In the annual Canada’s Innovation Leaders publication – which includes a comprehensive listing of all categories, analysis and insight – its theme delves into how academic institutions have helped Canada combat the pandemic. At NC’s Walker Advanced Manufacturing Centre, researchers produced a total of 37,000 licensed face shields, nearly half of which went to the Niagara Health System, and close to 20,000 shields were donated to other essential workers and community members throughout the province.
Captions, from left: CFWI IC Beverage: Samantha Stinellis (foreground), former research assistant and graduate (2020) of NC’s Culinary Innovation and Food Technology program; and Kelly Byer, research laboratory technologist, conduct testing using the Anton Paar beer Analyser. 3D Printer: Samantha Jemison, a student in NC’s Mechanical Engineering Technology program, calibrates an FDM 3D printer as a research assistant with the Walker Advanced Manufacturing Innovation Centre (WAMIC). The Canada Foundation for Innovation (CFI) award will fund the purchase of a biomedically compatible 3D printer for the Research & Innovation division for COVID-19 related research. WAMIC Faro: Dave McKechnie, research laboratory technologist with the Walker Advanced Manufacturing Innovation Centre, captures precise measurements with the research lab’s FaroArm coordinate measuring machine. (Supplied photos)

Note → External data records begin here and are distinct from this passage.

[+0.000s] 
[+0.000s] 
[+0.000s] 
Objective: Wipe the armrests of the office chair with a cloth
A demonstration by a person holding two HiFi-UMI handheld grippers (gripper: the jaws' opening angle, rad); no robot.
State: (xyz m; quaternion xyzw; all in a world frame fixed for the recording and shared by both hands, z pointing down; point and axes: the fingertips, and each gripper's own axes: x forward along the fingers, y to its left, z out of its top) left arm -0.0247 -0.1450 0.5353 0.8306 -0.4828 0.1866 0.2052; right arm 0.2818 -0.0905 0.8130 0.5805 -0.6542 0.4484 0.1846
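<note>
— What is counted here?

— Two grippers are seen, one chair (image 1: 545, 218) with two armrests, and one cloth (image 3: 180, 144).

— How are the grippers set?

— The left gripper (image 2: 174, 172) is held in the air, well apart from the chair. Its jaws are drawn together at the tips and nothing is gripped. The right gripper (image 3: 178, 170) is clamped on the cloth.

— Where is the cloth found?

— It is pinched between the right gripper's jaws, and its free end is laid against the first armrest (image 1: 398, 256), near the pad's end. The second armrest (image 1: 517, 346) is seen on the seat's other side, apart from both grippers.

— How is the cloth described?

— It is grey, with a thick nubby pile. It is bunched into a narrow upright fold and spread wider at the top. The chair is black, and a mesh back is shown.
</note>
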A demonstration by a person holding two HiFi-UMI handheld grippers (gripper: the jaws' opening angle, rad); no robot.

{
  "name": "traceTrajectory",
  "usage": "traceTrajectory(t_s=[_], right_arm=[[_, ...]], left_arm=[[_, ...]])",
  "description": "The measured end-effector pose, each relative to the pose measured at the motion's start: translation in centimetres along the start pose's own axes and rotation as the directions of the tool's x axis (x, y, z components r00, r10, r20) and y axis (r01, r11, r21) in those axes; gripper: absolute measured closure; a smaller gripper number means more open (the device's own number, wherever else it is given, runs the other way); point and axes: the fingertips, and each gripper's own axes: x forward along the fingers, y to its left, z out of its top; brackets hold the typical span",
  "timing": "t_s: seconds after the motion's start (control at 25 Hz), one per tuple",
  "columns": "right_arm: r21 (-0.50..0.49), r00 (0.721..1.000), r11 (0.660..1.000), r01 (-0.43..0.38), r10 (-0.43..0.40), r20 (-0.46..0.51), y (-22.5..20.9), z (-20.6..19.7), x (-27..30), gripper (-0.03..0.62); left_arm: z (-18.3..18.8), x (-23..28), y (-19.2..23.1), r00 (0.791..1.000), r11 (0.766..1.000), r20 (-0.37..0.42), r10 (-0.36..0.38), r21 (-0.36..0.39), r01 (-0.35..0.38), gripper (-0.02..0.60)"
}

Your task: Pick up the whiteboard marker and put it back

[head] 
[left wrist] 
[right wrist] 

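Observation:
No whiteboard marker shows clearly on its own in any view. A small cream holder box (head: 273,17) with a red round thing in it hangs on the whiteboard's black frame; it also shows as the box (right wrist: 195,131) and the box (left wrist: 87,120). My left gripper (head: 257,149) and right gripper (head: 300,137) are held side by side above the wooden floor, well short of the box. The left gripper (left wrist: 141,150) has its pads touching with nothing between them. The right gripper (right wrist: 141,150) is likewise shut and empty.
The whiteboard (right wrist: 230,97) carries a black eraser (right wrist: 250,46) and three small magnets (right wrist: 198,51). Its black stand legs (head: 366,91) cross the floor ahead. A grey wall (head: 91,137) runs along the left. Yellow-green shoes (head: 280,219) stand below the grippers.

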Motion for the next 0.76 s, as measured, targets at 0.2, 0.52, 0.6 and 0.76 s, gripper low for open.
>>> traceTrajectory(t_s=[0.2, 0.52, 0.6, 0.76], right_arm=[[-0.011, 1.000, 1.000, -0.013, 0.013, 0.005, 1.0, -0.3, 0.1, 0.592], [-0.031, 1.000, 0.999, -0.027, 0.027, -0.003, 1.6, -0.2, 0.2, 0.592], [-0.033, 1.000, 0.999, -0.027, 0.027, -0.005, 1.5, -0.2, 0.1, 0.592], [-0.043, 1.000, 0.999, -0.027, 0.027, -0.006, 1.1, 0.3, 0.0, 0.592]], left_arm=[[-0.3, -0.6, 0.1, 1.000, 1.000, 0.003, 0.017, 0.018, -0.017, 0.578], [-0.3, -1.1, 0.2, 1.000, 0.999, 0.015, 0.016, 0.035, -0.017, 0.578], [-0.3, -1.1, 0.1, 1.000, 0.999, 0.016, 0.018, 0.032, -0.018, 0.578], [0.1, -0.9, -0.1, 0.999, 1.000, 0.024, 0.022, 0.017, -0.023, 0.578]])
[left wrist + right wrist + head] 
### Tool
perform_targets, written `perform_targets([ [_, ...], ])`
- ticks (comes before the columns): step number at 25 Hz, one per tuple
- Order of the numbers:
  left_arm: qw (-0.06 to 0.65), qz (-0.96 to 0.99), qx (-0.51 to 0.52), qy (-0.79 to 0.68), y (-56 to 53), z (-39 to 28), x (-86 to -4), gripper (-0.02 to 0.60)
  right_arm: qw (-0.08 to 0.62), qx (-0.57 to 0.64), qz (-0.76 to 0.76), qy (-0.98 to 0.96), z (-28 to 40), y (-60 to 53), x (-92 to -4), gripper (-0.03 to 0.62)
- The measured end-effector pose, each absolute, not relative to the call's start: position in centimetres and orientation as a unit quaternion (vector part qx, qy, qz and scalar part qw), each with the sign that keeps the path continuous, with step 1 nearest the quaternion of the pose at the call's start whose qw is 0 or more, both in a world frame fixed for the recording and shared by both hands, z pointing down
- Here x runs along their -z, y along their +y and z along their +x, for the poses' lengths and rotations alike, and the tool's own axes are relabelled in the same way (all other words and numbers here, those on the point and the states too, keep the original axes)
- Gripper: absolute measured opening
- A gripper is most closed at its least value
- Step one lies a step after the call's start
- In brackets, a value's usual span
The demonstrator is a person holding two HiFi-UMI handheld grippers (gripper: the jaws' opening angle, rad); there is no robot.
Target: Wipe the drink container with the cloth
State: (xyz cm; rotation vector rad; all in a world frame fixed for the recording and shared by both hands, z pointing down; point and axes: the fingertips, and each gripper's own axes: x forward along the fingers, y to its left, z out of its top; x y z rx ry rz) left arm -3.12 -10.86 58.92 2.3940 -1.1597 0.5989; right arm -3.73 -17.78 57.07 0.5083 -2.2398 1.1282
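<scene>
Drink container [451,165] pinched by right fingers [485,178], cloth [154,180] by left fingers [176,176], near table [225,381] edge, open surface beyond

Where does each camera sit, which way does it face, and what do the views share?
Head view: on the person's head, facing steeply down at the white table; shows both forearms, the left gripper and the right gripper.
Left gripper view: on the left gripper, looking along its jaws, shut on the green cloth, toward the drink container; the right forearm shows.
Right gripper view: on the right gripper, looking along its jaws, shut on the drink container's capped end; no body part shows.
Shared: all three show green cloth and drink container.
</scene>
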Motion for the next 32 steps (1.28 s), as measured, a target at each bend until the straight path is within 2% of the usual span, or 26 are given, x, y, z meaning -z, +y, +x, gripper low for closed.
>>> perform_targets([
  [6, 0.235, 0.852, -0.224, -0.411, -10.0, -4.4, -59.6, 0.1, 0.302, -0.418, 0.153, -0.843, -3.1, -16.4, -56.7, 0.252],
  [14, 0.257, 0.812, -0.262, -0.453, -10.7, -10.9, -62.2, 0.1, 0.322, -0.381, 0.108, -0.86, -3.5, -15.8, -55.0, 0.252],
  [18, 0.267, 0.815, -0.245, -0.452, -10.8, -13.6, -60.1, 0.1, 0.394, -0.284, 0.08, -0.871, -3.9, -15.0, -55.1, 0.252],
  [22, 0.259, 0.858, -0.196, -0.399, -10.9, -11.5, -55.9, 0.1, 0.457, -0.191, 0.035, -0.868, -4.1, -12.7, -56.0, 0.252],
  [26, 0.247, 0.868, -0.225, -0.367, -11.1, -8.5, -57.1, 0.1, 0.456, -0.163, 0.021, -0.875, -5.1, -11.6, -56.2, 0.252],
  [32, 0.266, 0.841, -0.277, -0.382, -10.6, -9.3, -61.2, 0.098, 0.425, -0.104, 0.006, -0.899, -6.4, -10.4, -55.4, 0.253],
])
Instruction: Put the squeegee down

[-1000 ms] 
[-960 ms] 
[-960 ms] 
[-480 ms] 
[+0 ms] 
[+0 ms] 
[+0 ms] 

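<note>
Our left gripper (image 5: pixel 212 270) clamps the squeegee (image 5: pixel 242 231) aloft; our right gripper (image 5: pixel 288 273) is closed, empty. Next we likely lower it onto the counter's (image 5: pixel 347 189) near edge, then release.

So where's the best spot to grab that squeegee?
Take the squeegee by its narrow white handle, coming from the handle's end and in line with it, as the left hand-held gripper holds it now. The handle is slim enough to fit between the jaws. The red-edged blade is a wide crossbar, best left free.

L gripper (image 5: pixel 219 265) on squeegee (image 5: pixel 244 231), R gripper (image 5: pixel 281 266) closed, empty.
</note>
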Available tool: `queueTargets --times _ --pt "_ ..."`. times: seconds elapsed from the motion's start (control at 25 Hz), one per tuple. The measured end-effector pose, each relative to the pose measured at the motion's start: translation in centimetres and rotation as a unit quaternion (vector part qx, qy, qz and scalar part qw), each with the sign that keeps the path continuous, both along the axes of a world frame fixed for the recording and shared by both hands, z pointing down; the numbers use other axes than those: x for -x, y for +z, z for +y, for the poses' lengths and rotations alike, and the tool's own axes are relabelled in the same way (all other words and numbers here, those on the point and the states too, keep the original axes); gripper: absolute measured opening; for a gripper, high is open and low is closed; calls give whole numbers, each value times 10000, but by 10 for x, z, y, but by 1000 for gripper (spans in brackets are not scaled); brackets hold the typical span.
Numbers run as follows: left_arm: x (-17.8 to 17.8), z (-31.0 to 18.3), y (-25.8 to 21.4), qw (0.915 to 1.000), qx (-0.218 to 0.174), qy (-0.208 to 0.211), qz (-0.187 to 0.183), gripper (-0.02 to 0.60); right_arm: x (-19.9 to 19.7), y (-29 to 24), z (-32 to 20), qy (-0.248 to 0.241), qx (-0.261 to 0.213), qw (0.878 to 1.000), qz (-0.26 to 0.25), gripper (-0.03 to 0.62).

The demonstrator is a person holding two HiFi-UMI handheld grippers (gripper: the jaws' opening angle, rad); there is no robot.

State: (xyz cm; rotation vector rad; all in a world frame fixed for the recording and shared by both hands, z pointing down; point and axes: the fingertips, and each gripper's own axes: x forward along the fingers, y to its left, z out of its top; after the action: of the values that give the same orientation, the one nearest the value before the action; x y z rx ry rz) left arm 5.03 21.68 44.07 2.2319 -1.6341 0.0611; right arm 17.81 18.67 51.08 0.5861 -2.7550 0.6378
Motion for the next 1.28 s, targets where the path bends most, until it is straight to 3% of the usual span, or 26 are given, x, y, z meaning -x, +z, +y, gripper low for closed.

NC’s award-winning Research & Innovation division administers research funding support from various regional, provincial and federal agencies. Students and graduates are hired to work alongside faculty researchers and assist industry partners with leaping forward in the marketplace. Students come from a variety of the College’s programs, such as Mechanical Engineering Technology, Culinary Innovation and Food Technology, Business Administration – Marketing, and Computer Programmer.